* **BRIEF**:
Please report how many lines in the data underneath hold the word "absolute", with no other text.

* **EXERCISE INPUT**:
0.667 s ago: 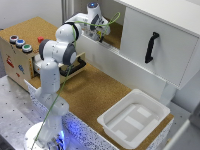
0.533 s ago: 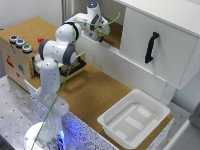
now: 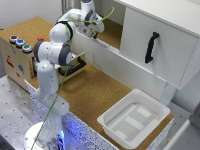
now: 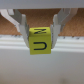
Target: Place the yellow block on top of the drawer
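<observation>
In the wrist view my gripper is shut on the yellow block, a cube with a black "U" on its near face, one finger on each side. In the exterior view the gripper hangs at the back over the low white wall, in front of the raised cork shelf; the block does not show there. The plywood box with coloured buttons on its cork top stands at the exterior view's left. Its drawer, with a black bar handle, is pulled out and partly hidden behind my arm.
A big white cabinet door with a black handle stands at the exterior view's right. A white plastic tray lies on the cork table near the front right. A green cable loops by the wrist.
</observation>
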Motion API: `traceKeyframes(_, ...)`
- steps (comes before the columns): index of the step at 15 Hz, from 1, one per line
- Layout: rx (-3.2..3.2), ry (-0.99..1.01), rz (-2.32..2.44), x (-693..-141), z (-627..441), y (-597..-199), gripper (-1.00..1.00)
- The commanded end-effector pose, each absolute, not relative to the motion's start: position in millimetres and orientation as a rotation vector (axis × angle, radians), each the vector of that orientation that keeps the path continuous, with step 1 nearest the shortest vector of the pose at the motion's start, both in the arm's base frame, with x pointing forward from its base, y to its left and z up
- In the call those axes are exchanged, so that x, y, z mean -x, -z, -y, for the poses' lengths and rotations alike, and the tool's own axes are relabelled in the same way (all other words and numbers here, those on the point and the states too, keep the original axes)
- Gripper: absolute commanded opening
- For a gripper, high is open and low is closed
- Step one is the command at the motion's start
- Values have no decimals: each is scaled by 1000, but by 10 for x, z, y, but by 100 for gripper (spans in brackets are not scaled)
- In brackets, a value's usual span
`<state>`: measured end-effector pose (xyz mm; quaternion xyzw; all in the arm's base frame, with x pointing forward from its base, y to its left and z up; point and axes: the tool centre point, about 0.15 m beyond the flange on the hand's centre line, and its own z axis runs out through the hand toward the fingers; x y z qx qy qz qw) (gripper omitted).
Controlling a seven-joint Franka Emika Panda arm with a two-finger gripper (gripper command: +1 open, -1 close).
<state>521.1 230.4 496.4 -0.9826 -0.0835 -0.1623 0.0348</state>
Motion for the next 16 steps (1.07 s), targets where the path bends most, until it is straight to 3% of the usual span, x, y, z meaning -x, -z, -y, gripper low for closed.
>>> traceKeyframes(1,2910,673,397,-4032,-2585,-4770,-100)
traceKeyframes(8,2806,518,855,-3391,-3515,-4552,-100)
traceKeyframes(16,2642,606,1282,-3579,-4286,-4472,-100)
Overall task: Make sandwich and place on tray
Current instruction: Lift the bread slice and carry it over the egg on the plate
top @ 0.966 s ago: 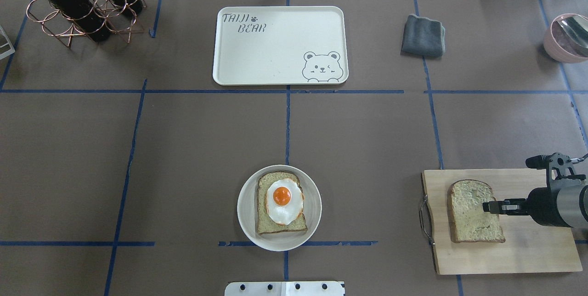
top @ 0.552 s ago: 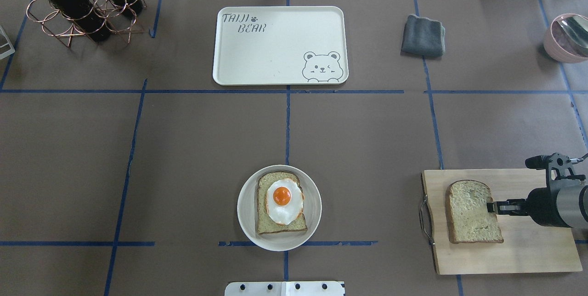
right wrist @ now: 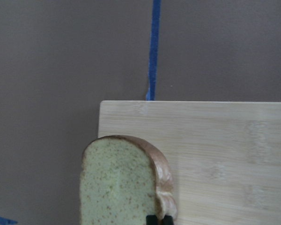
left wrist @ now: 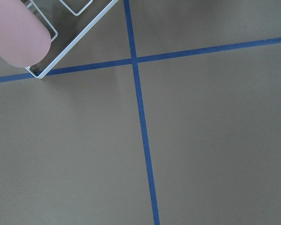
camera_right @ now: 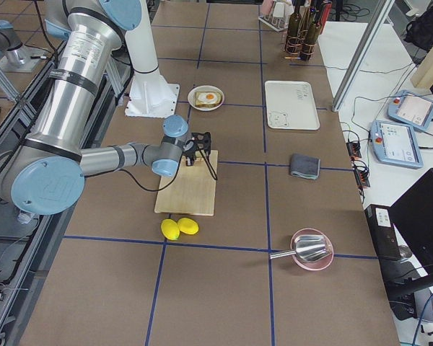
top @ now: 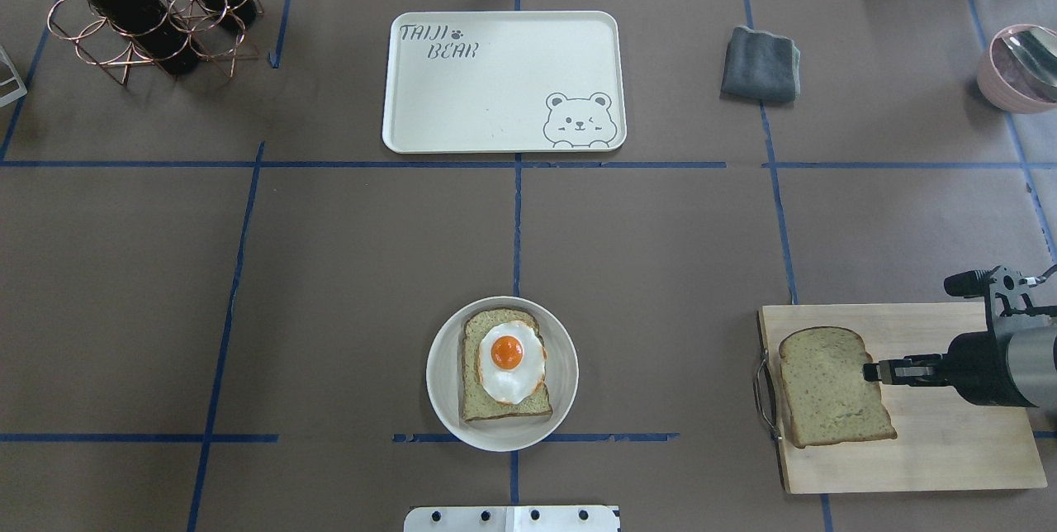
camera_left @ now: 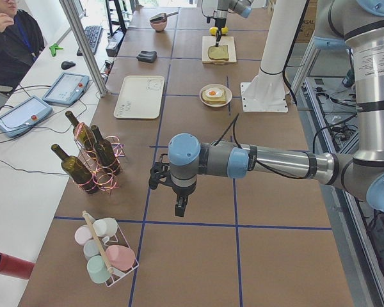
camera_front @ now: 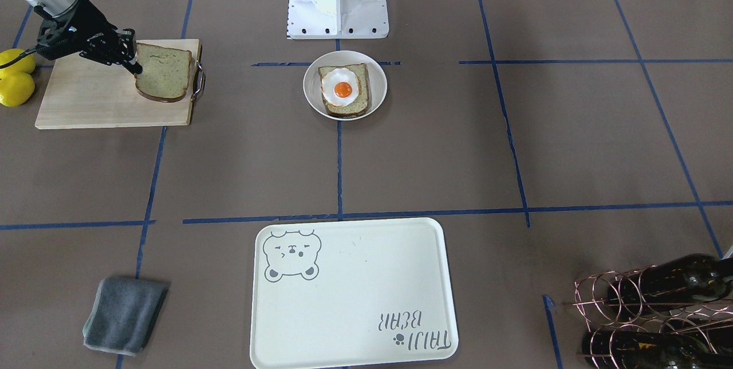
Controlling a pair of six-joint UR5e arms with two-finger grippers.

* **TASK OUTPUT**:
2